From the Guidelines
Neuralgia paresthetica, also known as meralgia paresthetica, is a condition that can be effectively managed with conservative measures and medications, with the primary goal of reducing morbidity, mortality, and improving quality of life. The condition is characterized by tingling, numbness, and burning pain in the outer thigh caused by compression of the lateral femoral cutaneous nerve. Treatment typically begins with conservative measures including weight loss if applicable, avoiding tight clothing around the waist, and taking over-the-counter pain medications like ibuprofen (400-600mg three times daily) or acetaminophen (500-1000mg every 6 hours as needed) 1.
Conservative Measures
- Weight loss if applicable
- Avoiding tight clothing around the waist
- Taking over-the-counter pain medications like ibuprofen or acetaminophen Physical therapy exercises that stretch the hip and thigh muscles can help relieve pressure on the nerve. For more severe cases, a corticosteroid injection near the nerve may provide temporary relief.
Medications
Medications like gabapentin (starting at 300mg daily and gradually increasing to 300-600mg three times daily) or pregabalin (75mg twice daily, increasing as needed) may be prescribed for neuropathic pain, as recommended by the guidelines for the pharmacological management of neuropathic pain 1. Most cases resolve within a few months with these treatments. The condition occurs when the lateral femoral cutaneous nerve becomes compressed as it passes under the inguinal ligament, often due to obesity, pregnancy, tight clothing, or prolonged standing or sitting.
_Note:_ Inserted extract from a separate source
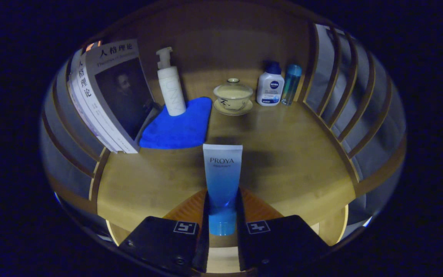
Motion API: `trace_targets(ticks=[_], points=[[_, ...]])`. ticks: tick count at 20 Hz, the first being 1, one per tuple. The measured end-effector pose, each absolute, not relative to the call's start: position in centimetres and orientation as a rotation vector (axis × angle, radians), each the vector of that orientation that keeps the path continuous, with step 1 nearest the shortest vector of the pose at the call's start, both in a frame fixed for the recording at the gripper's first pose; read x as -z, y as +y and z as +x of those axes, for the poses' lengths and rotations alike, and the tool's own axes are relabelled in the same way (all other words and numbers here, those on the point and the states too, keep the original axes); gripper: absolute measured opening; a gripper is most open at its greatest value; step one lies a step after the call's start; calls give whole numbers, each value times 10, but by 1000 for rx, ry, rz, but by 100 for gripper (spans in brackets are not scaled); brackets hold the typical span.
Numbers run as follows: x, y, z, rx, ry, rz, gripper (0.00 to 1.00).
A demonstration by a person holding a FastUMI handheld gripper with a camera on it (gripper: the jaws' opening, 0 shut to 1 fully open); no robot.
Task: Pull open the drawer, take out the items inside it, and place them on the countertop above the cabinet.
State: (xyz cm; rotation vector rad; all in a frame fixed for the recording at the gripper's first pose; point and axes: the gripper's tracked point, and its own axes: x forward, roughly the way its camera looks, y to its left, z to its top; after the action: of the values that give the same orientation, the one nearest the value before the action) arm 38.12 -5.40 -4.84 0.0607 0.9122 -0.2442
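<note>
My gripper [222,215] is shut on a blue tube [222,181], both fingers pressing its lower part near the cap. The tube stands cap down, its flat crimped end pointing away from me, over the wooden countertop [294,161]. Its dark shadow falls on the wood just beyond it, so it hangs a little above or at the front part of the counter; whether the cap touches the wood I cannot tell.
Beyond the tube lie a folded blue cloth [179,129] with a white pump bottle [170,86] on it, leaning books [110,96] at the left, a lidded tea bowl on a saucer [233,96], a white lotion bottle [270,86] and a slim teal bottle [291,84]. Slatted wooden sides flank the counter.
</note>
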Motion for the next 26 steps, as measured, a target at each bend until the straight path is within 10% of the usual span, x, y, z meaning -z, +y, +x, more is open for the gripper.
trace_targets(ticks=[10, 26], points=[[58, -52, 369, 269, 950, 89, 74], [37, -23, 299, 167, 823, -15, 73]])
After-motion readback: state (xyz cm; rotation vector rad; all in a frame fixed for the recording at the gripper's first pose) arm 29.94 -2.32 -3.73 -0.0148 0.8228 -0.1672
In rare cases where symptoms persist despite conservative treatment for over a year, surgical decompression of the nerve might be considered.
Treatment Approach
The treatment approach should follow a step-wise manner, starting with assessing pain and establishing the diagnosis of neuropathic pain, and then initiating therapy with one or more of the first-line medications, such as gabapentin or pregabalin, as recommended by the guidelines 1. The patient should be reassessed frequently to evaluate the effectiveness of the treatment and to adjust the treatment plan as needed. It is essential to consider the potential for adverse effects, treatment of comorbidities, drug interactions, risks of misuse and abuse, and cost when choosing a medication for an individual patient with neuralgia paresthetica 1.
From the Research
Definition and Causes of Neuralgia Parasthetica
- Neuralgia parasthetica, also known as meralgia paresthetica, is a condition caused by entrapment of the lateral femoral cutaneous nerve, leading to paresthesia along the anterolateral portion of the thigh 2, 3.
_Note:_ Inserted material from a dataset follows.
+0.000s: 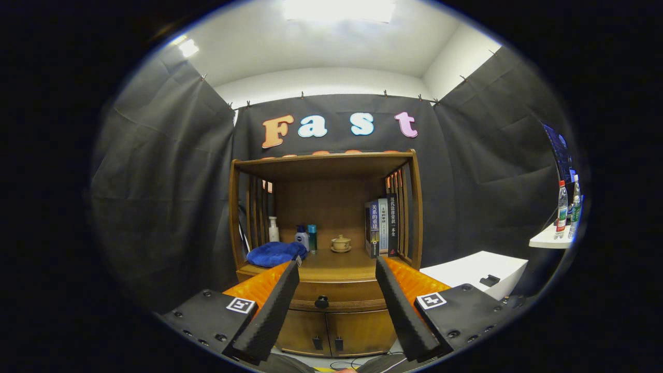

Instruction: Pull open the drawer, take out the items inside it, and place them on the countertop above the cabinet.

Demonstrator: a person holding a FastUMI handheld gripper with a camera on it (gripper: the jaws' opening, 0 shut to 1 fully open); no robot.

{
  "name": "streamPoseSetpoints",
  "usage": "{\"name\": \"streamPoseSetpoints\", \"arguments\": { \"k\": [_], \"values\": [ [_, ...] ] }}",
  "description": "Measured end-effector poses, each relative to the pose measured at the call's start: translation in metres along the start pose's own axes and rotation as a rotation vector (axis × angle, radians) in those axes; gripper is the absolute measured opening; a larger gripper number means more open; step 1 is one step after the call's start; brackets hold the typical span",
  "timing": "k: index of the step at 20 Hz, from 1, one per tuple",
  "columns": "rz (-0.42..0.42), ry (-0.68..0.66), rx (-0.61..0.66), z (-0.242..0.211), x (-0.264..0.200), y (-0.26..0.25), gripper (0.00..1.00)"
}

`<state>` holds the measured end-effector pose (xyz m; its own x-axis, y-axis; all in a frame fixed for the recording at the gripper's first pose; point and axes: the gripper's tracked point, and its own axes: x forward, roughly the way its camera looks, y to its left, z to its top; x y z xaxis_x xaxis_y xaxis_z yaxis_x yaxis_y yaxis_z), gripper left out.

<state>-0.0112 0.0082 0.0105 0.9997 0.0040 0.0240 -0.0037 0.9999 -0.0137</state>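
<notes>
Approach stage, by the look of it: drawer (331, 296) shut flush in the cabinet (331, 321), nothing taken out yet. Round dark knob (321, 301) on the drawer front, sitting in the gap between the jaws but well beyond them, a little toward the left finger. Contents of the drawer hidden behind the closed front, so impossible to say what waits inside.

Gripper (336, 268) spread wide, holding nothing, touching nothing; fingers aimed forward at the cabinet with clear air around both.

Next move, as a judgement: forward and slightly down until the knob lies between the fingertips, then a close on it from both sides, then a straight pull back along the drawer's travel. Small knob, so careful centring needed, or one finger could slip off and push the front instead.

Counter (336, 261) above the drawer, beyond the jaws, already carrying a blue cloth (273, 254) ahead of the left finger, a white pump bottle (273, 229) and small bottles (305, 237) behind the cloth, a small lidded cup (341, 243) near the middle, and upright books (382, 226) ahead of the right finger. Bare wood in the middle front of the counter looks like the likeliest landing spot for whatever comes out.
</notes>
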Motion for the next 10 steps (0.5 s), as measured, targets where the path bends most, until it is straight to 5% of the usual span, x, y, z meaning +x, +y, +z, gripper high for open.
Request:
{"name": "streamPoseSetpoints", "arguments": {
  "k": [7,10],
  "values": [
    [0.042,-0.033,-0.004,-0.017,0.068,0.041,0.97],
    [0.029,-0.027,-0.050,-0.057,0.112,0.053,0.97]
  ]
}}
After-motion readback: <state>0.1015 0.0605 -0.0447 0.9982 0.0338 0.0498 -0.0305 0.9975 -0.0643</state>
- The condition can be differentiated from other neurologic disorders by the typical exacerbating factors and the characteristic distribution of symptoms 3.
- The disease process can be either spontaneous or iatrogenic, with the spontaneous form usually being mechanical in origin 3.
Diagnosis and Treatment Options
- Relief of pain and paresthesias after injection of a local anesthetic agent is helpful in establishing the diagnosis 3.
- Treatment options for meralgia paresthetica include nonoperative modalities such as removal of compressive agents, nonsteroidal anti-inflammatory drugs, and local corticosteroid injections 3, 4.
- More invasive options include peripheral nerve stimulation (PNS) 2, radiofrequency ablation 5, neurolysis, and neurectomy 6.
- A systematic review and meta-analysis found that neurectomy had the highest incidence of complete pain relief, followed by neurolysis and then injection 6.
Efficacy of Treatment Options
- Peripheral nerve stimulation (PNS) has been shown to provide complete pain relief in some patients with meralgia paresthetica 2.
- Radiofrequency ablation has been found to reduce average pain scores in patients with refractory meralgia paresthetica 5.
- Ultrasound-guided perineural injections have been found to result in substantial symptom relief in most patients with meralgia paresthetica 4.
- A systematic review and meta-analysis found that the incidence of complete pain relief was 85% after neurectomy, 63% after neurolysis, and 22% after injection 6.